Aunado a esto, el sistema inmune tiene una alta implicación en lo que respecta a la respuesta fisiológica que tiene el virus Covid-19 en el organismo, siendo un factor exogeno que podemos controlar para mitigar las posibles complicaciones ante el contagio. Esto ocurre ya que la respuesta que tiene el cuerpo frente al virus radica en la incapacidad de poder controlar la inflamación sistemática que es el responsable de las complicaciones y la mortalidad, ya que esta causa el daño en los diferentes tejidos y órganos del cuerpo.

A su vez, se ha demostrado que los factores de riesgo que tienen mayor correlación con las complicaciones y la mortalidad por Covid-19 son las enfermedades de base, ya que estas por lo general provocan una disminución de la capacidad inmune, haciéndolos más vulnerables a las complicaciones. Entre estas condiciones podemos encontrar las enfermedades cardíacas, respiratorias, hepáticas, renales y metabólicas, así como sujetos en tratamiento con imnunosupresores o corticoides.

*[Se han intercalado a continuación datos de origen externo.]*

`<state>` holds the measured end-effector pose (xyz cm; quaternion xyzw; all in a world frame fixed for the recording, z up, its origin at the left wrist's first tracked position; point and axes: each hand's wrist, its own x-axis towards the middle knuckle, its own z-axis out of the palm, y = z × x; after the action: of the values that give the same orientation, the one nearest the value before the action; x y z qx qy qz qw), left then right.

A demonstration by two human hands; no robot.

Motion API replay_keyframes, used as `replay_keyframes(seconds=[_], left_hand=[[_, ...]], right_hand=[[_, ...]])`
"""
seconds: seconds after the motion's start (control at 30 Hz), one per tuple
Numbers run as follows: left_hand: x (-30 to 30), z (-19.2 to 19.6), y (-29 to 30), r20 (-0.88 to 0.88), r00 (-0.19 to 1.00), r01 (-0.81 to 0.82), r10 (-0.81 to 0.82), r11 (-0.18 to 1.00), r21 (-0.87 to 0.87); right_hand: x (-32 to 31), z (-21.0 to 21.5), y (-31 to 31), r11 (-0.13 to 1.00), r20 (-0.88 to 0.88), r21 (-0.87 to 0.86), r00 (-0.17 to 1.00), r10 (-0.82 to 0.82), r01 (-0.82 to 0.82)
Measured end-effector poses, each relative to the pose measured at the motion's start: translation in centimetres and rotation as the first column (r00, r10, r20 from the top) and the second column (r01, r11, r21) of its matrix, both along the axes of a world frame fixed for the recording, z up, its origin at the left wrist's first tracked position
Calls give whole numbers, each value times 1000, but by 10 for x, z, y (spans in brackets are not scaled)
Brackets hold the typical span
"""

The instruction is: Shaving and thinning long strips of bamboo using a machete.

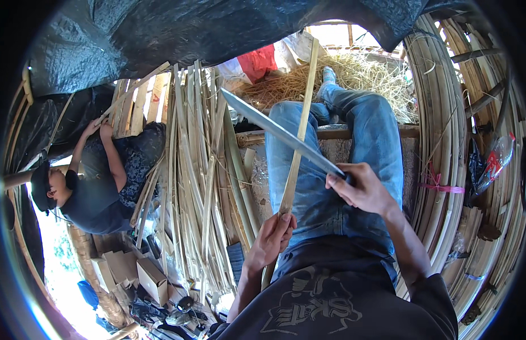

Es interesante destacar que casi todas estas patologías base tienen una mejoría sustancial sobre su fisiopatología y sus síntomas con la realización de un programa de entrenamiento bien estructurado, individualizado y controlado. Por ello, he aquí la importancia del ejercicio físico para responder a diversas problemáticas.

Una nueva pandemía

Una situación incluso más preocupante que las consecuencias sociales, economicas y sanitarias que esta provocando el Covid-19 es el cambio situacional que ha tenido la población, cambiando sus habitos y por ende, perjudicando su salud con posibles consecuencias devastadoras en un futuro cercano si no se atiende esta situación.

La preocupación mayor radica en, como mencionamos anteriormente, la creciente tasa de sedentarismo en la población sana y patológica motivado a la imposibilidad de realizar las labores diarias que antes se realizaban con normalidad. Personas que eran físicamente activas ya sea por practicar algún deporte o simplemente porque su trabajo requería que estuviese en constante movimiento, hoy están sumergidas en una realidad totalmente diferente que en parte los obliga a cambiar el estilo de vida que llevaban antes a uno desmejorado basado en la inactividad.

Este desmejoramiento de los hábitos físicos junto al aumento del consumo de alimentos hiperpalatables, aumentan exponencialmente el riesgo de padecimiento y de mortalidad por cualquier causa. En el 2017, más del 70% de las defunciones fueron a causa de enfermedades crónicas no transmisibles, liderando las estadísticas las enfermedades cardiovasculares, cáncer, las enfermedades respiratorias y la diabetes. Estas cifras pueden disminuir significativamente si se aplicaran estrategias de prevención y un tratamiento multi-disciplinar que involucre al ejercicio físico.

A raíz de lo anterior, crece notoriamente la preocupación por el problema sanitario que afectara en un futuro a causa del aumento de casos de enfermedad y mortalidad por estas causas en donde el medio de prevención más importante como lo es el ejercicio, hoy disminuye notoriamente.